Work item =
Only these lines of the data below are wanted: the one with "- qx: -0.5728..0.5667", the one with "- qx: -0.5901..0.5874", and any lines between them, each repeated exactly.
Records supplied START
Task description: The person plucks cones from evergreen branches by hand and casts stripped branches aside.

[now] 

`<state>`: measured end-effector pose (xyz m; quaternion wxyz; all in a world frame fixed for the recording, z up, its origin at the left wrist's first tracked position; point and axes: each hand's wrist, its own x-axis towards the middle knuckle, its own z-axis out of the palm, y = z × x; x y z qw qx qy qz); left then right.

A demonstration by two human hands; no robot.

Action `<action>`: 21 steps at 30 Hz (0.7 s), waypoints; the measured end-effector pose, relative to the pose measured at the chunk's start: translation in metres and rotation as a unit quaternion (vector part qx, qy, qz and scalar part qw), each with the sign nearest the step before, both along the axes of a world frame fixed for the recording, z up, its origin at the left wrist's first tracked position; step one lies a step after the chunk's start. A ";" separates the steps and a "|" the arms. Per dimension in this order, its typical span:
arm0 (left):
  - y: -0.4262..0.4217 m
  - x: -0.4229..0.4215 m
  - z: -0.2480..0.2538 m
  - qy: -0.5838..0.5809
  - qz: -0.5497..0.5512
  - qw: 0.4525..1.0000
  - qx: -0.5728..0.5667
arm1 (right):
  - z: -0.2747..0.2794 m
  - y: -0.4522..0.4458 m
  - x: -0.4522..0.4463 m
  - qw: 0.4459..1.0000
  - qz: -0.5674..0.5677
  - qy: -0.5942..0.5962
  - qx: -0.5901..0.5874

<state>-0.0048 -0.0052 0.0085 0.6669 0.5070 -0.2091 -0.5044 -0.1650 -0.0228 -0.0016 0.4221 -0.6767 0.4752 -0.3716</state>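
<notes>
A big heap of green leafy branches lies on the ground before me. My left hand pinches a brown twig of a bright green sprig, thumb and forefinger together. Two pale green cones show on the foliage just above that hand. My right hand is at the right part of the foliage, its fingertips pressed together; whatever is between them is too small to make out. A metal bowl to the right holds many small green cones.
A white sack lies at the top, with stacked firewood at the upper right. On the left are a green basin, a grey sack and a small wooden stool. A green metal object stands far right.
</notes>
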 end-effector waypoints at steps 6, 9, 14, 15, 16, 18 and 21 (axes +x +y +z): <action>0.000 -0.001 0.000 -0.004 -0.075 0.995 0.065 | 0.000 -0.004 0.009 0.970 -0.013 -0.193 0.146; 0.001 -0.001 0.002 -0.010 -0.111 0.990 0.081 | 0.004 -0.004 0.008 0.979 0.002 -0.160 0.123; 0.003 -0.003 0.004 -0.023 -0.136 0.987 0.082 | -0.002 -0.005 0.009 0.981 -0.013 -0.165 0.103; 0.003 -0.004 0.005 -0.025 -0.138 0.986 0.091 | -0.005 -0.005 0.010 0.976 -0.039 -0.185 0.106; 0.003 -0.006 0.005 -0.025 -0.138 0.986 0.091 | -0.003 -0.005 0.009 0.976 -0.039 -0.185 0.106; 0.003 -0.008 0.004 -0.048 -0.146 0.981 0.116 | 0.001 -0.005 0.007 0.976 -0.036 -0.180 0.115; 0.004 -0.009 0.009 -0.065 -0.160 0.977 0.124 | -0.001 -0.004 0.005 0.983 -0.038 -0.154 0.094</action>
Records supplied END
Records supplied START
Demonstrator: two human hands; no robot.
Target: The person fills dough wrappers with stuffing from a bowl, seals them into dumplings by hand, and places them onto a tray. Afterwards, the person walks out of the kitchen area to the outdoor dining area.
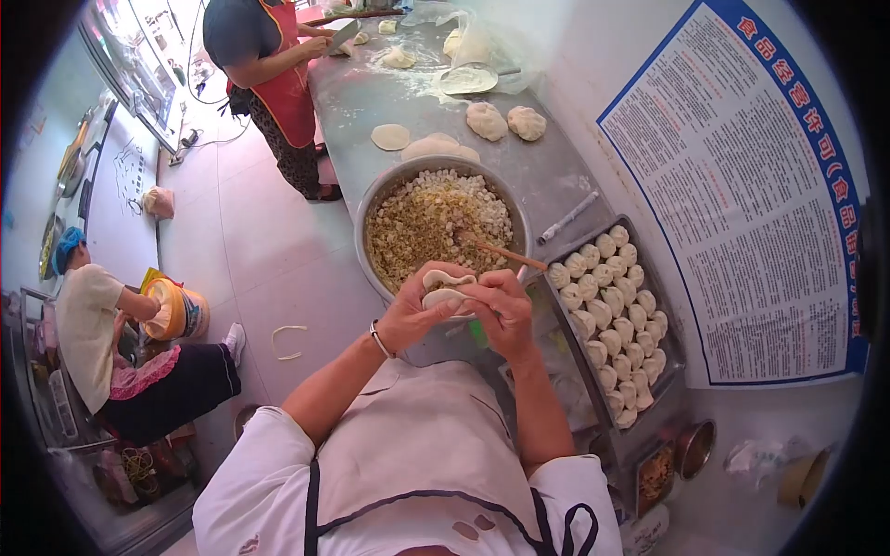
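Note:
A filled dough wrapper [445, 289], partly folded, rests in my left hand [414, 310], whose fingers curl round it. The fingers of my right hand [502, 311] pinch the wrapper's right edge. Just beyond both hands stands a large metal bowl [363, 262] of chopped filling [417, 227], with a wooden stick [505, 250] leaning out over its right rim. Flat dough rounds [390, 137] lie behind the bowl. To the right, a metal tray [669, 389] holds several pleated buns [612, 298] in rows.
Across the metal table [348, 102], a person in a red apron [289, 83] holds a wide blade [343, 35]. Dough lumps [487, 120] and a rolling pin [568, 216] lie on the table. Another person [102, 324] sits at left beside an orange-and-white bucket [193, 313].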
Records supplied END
Task solution =
  - qx: -0.5728..0.5667
arm1 (right):
  - z: -0.2747..0.2794 m
  - y: -0.4522..0.4458 m
  - x: -0.4522..0.4463 m
  - qw: 0.4459..1.0000
  - qz: -0.5674..0.5677
  - qy: -0.5942..0.5962
  - qx: -0.5901..0.5874

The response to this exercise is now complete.